Go through the data and copy every line in which "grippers" appears.

**Data records:**
:::

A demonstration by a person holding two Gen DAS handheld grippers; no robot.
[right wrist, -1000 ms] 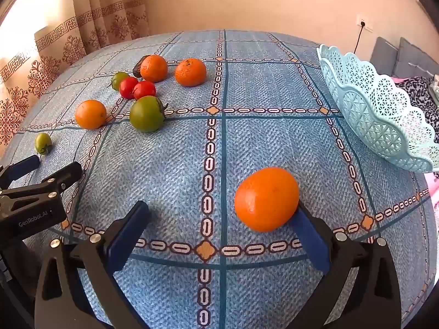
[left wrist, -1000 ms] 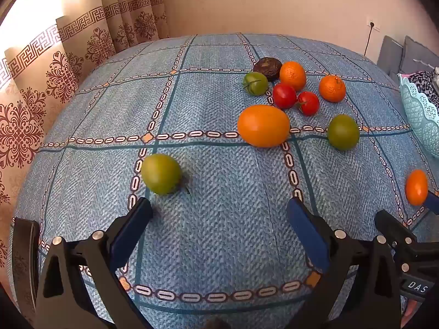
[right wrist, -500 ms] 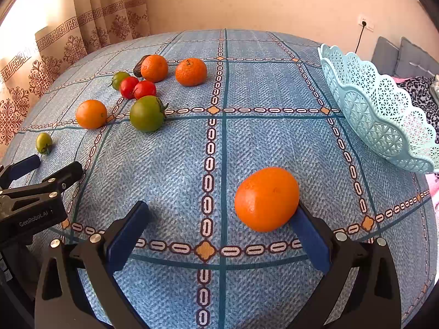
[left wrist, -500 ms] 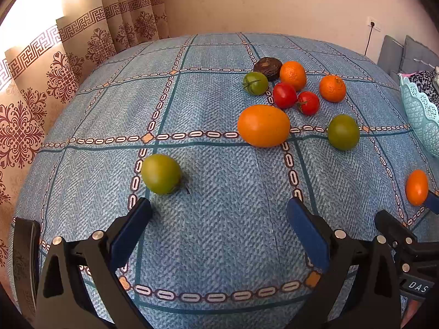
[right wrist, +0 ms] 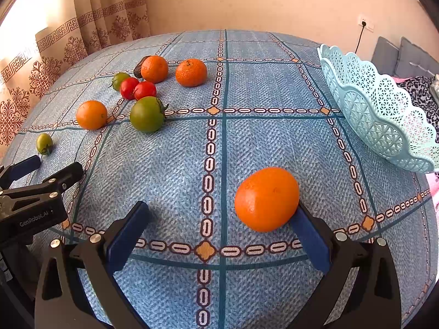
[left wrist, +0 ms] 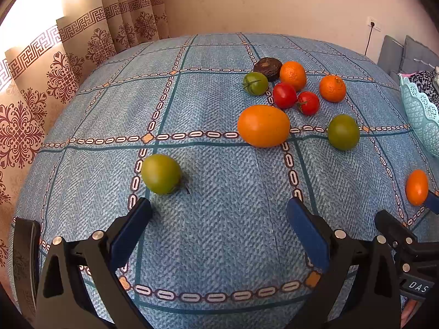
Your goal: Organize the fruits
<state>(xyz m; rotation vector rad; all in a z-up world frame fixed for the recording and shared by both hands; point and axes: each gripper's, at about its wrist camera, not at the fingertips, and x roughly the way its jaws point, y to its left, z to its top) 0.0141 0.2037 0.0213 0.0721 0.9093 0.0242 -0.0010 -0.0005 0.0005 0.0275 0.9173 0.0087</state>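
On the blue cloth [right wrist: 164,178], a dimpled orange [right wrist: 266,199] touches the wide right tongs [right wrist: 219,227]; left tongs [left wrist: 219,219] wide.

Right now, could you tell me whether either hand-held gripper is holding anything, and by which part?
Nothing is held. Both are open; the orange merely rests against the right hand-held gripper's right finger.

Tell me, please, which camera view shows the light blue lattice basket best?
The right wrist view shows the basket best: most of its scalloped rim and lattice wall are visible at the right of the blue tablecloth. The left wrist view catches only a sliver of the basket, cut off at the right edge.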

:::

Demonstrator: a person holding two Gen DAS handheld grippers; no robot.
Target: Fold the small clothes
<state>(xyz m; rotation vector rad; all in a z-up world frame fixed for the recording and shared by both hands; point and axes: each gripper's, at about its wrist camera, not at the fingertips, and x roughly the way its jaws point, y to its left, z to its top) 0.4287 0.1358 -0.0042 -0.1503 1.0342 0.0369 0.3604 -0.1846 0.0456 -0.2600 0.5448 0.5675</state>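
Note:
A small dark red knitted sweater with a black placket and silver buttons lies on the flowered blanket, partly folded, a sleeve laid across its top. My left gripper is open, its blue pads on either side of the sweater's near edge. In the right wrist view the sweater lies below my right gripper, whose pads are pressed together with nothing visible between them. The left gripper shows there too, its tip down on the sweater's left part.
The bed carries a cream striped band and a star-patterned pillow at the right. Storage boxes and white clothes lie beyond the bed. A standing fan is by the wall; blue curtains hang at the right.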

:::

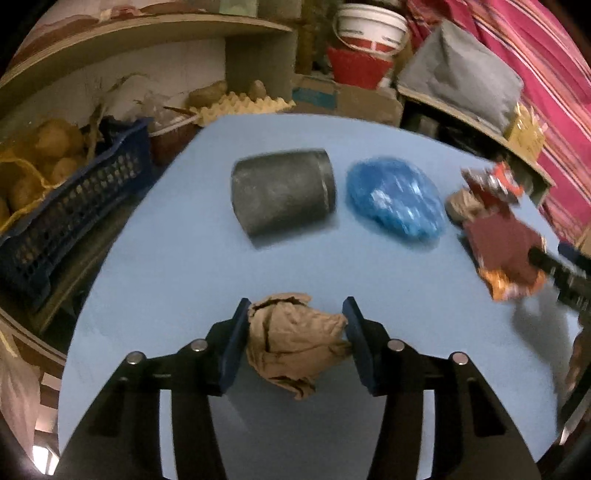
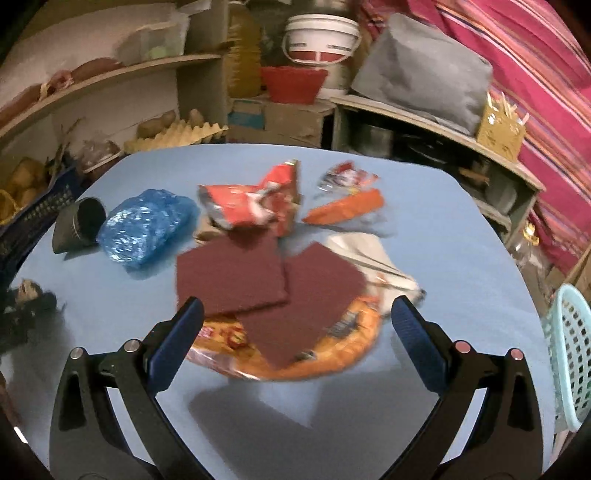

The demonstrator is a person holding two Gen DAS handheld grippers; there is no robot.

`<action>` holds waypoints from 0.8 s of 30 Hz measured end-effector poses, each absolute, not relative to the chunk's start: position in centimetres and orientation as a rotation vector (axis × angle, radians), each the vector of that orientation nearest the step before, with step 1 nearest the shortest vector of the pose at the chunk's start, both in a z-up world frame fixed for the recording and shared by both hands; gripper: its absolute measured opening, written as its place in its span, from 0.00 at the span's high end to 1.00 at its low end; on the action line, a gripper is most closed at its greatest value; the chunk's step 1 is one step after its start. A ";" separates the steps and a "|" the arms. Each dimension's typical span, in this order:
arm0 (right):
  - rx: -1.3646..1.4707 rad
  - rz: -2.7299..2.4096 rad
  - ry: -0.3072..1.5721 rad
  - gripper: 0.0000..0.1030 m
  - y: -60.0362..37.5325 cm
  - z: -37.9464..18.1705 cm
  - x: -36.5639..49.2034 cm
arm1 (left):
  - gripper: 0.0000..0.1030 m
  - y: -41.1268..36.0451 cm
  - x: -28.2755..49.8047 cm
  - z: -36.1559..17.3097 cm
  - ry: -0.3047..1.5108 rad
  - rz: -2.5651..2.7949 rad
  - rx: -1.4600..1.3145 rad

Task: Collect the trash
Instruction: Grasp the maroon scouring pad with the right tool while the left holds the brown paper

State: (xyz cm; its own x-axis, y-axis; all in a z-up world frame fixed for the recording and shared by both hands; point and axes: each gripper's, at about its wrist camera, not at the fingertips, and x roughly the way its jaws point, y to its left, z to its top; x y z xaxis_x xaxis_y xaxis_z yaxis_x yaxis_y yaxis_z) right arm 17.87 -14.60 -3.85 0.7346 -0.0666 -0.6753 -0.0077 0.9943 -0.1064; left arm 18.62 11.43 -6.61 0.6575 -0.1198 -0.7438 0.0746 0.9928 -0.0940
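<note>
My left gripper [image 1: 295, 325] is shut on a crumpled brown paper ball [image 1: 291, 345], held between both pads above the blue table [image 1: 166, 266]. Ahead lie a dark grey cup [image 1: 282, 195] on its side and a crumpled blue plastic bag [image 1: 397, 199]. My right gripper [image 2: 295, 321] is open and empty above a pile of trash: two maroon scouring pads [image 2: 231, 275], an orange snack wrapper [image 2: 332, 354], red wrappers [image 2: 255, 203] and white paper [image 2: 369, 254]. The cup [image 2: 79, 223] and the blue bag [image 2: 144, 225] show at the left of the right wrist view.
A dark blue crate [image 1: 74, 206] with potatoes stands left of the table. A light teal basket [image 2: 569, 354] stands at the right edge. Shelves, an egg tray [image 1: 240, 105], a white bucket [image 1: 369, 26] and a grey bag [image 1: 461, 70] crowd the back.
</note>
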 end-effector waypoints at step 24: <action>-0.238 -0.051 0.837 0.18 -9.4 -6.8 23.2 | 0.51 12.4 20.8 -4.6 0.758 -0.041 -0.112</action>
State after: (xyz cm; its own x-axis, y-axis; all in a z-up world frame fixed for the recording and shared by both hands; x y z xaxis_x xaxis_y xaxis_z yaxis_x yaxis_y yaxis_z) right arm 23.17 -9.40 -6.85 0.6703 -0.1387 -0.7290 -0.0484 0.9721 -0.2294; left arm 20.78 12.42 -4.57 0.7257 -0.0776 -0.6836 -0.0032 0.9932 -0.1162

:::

**ANSWER SPACE:**
A demonstration by a person holding two Gen DAS handheld grippers; no robot.
Demonstrator: a person holding two Gen DAS handheld grippers; no robot.
The demonstrator is a person holding two Gen DAS handheld grippers; there is no robot.

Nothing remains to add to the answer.